Taiwan confirms death sentence for 23-year-old case
Taiwan must halt the use of the death penalty, Amnesty International said today, after the death sentence was confirmed in the country's longest-running criminal case.
Chiou Ho-shun who has been detained for 23 years is now on death row facing execution following the rejection of his appeal by the Supreme Court on 28 July.
"The Taiwanese authorities must immediately halt the execution of Chiou Ho-shun, and order his retrial with fair proceedings in line with international standards," said Sam Zarifi Amnesty International's Asia-Pacific Director.
"Taiwan must also introduce a moratorium on all executions as a step towards abolishing this cruel, inhuman and degrading punishment outright."
After an official investigation in 1994 two public prosecutors and ten police officers handling the kidnapping of Lu Cheng were convicted of extracting confessions through torture.
In 2003, police also admitted they had covered up the fact that a man executed for other offences had confessed to the murder.
He was sentenced to death in 1989 in connection with two separate crimes that took place in 1987: the kidnapping of Lu Cheng and the murder of Ko Hung Yu-lan.

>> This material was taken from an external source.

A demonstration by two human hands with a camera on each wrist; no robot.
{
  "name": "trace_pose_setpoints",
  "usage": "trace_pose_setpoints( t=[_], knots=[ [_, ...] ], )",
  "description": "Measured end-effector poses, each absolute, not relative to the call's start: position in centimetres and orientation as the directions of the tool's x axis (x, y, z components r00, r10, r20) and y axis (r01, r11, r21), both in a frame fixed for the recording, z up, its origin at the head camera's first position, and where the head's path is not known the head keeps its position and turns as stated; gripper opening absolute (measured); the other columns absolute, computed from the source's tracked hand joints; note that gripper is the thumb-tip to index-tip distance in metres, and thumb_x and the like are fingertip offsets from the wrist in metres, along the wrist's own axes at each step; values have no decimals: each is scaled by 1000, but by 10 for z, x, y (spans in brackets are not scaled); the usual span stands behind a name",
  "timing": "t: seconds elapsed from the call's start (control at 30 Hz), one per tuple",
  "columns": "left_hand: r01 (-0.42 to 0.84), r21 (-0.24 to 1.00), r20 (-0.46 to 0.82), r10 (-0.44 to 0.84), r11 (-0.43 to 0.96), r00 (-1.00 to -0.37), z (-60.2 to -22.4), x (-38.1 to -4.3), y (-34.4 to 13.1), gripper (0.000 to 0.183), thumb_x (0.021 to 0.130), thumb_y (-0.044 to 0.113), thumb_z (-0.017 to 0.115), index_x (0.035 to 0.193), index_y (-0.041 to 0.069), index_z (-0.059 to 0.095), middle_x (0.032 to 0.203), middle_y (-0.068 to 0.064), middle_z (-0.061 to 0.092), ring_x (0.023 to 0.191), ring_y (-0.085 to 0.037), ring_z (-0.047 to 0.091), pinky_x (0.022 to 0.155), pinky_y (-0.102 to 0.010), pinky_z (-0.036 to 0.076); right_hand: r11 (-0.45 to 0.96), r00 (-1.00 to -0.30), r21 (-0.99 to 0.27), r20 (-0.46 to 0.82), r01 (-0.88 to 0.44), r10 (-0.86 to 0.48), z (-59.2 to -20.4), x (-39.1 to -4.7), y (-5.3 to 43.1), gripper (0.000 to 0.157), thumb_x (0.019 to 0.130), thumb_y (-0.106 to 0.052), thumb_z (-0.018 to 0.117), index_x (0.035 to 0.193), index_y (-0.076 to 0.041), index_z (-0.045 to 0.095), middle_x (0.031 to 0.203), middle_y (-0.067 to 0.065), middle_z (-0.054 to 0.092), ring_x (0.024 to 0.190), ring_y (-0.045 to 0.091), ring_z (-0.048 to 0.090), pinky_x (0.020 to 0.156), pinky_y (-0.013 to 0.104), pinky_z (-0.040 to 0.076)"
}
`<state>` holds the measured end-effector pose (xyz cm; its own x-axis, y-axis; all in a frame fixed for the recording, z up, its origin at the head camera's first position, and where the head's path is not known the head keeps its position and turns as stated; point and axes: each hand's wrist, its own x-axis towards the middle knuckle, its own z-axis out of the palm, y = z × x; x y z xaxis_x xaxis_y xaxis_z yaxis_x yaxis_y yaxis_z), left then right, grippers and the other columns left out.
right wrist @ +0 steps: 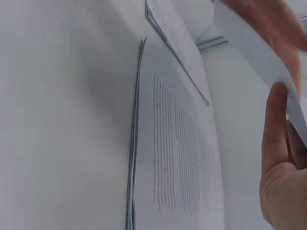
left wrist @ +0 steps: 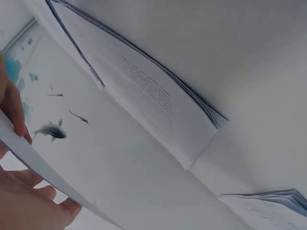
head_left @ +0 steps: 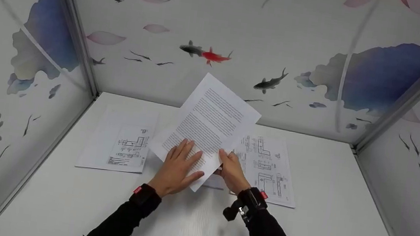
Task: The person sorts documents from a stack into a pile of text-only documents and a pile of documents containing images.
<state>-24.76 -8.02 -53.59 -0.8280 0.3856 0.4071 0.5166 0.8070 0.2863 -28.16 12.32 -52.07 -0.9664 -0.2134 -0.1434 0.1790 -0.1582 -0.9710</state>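
A white printed paper (head_left: 214, 114), covered in lines of text, is held tilted above the table. My left hand (head_left: 178, 168) lies on its face with fingers spread. At its lower right edge, my right hand (head_left: 231, 170) pinches the paper, thumb on top. The left wrist view shows the paper (left wrist: 43, 177) nearly edge-on, between the left hand (left wrist: 33, 203) and fingers of the right hand (left wrist: 14, 105). In the right wrist view, the right hand (right wrist: 283, 177) grips the paper (right wrist: 254, 48). Whether it is one sheet or several, I cannot tell.
A stack of paper with a technical drawing (head_left: 114, 146) lies at the left, another drawing stack (head_left: 271, 169) at the right. Between them is a stack of text pages (right wrist: 177, 158), mostly hidden in the head view. Printed wall panels (head_left: 221, 23) enclose the white table (head_left: 322, 212).
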Motion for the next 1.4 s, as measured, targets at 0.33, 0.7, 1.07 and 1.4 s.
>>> trace_pose_setpoints(
  t=[0.33,0.7,1.07,1.4],
  knots=[
    [49,846,105,-76,531,-992,-524,-268,-113,57,99,25,54,147,1,37,145,-24,47,136,-38,44,110,-48,38,-80,-956,-983,-140,165,-260,-515,-291,165,35,107,-22,36,130,2,49,115,12,69,94,20,70,74,35,56],
    [-157,983,-155,-36,93,-987,-527,-268,-119,24,100,12,53,120,2,61,93,-14,71,64,-17,63,45,-26,46,-61,-970,-980,-174,187,-171,-521,-293,168,36,106,-20,42,139,-7,47,120,15,66,97,21,68,77,37,57],
    [-201,979,-196,-150,18,-969,-543,-268,-104,26,103,9,45,124,-2,55,105,-19,69,73,-19,70,61,-34,59,233,-955,-938,-283,255,-93,-539,-285,155,61,95,-15,63,148,-7,35,117,18,63,84,21,66,65,31,55],
    [-245,953,-222,-139,180,-965,-557,-274,-108,31,101,5,43,130,-3,50,109,-21,65,74,-20,69,66,-38,59,410,-958,-885,-276,222,-77,-550,-274,155,64,91,-8,64,149,-9,37,93,14,61,72,22,67,57,30,56]
  ],
)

Chiou Ho-shun's case has bounced back and forth between the High Court and the Supreme Court for retrial 11 times.
Chiou’s other 11 co-defendants received prison terms; all have since served their sentences and one died in prison.

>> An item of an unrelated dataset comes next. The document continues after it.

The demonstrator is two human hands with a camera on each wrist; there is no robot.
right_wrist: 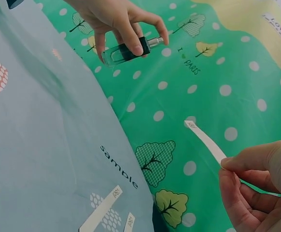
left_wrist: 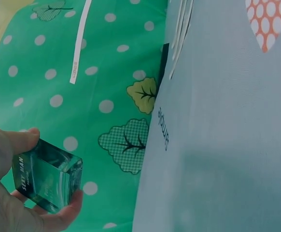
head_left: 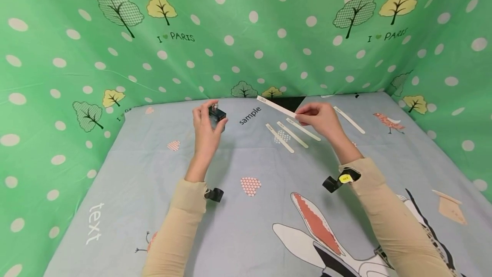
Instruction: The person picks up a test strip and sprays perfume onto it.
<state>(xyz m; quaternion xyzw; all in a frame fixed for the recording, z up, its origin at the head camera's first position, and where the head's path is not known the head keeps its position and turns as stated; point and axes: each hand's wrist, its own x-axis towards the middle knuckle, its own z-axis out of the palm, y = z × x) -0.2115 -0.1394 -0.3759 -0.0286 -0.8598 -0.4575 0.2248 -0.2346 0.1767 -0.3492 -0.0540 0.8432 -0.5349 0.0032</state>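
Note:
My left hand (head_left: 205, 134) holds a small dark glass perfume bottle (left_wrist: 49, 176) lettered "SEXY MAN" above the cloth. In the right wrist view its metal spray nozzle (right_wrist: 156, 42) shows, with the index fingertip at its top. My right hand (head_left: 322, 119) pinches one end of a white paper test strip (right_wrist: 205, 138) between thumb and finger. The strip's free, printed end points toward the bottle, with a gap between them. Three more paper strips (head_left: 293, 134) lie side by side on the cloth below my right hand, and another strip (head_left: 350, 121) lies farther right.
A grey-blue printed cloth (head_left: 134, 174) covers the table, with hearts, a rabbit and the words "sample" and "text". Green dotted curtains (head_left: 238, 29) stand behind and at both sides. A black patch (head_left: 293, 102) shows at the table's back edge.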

More than 50 people are on death row in Taiwan. Five men were executed this year and four more executed on 30 April 2010. The last execution prior to this occurred in December 2005.

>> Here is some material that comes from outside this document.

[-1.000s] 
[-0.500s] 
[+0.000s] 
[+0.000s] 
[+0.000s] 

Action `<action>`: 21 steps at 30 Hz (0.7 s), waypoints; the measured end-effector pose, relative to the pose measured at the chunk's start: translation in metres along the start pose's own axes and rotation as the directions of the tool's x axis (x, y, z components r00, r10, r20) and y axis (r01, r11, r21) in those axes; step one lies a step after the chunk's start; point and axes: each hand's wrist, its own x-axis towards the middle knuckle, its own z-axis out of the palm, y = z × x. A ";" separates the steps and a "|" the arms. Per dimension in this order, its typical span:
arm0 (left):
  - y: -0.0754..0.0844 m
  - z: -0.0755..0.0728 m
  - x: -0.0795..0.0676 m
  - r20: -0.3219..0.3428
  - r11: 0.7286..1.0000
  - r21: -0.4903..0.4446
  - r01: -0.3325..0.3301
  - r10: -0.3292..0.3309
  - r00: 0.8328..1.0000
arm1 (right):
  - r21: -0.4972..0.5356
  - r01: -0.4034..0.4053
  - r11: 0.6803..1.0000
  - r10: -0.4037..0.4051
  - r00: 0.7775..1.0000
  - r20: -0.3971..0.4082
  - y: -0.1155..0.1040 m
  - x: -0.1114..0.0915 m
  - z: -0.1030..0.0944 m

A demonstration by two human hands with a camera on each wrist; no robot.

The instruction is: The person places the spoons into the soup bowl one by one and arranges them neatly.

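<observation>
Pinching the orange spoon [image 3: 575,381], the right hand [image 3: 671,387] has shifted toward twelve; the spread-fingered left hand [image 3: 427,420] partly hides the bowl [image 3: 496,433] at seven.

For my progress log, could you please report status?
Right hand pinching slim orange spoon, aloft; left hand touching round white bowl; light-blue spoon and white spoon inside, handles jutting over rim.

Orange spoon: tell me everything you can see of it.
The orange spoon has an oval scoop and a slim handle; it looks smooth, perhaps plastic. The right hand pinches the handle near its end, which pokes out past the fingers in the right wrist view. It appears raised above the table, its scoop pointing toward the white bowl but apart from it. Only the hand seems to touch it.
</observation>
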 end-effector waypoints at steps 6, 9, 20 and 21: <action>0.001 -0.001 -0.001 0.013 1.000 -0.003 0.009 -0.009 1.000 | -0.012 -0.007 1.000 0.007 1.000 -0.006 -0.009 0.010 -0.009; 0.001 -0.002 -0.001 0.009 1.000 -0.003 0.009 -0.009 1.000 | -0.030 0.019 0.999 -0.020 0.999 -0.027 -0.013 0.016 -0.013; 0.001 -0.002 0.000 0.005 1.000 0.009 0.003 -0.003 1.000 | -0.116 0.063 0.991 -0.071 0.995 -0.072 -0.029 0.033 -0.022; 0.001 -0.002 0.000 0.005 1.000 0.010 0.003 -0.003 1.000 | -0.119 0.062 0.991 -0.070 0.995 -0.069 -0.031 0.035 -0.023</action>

Since 2000, the government of Taiwan has repeatedly pledged to abolish the death penalty. The mandatory death penalty was abolished in 2006. The number of capital crimes has been reduced but executions have continued.
"Amnesty International questions Taiwan's stated intention to abolish the death penalty after recent executions and in light of this latest ruling,” said Sam Zarifi.
"Taiwan should make good on its promises to end this abhorrent practice and follow the global trend toward abolition."
In 1977, when Amnesty International began its global campaign against the death penalty, it had been abolished by only 16 countries. Now, nearly a hundred countries have abolished it for all crimes, with 139 ending it in law or practice.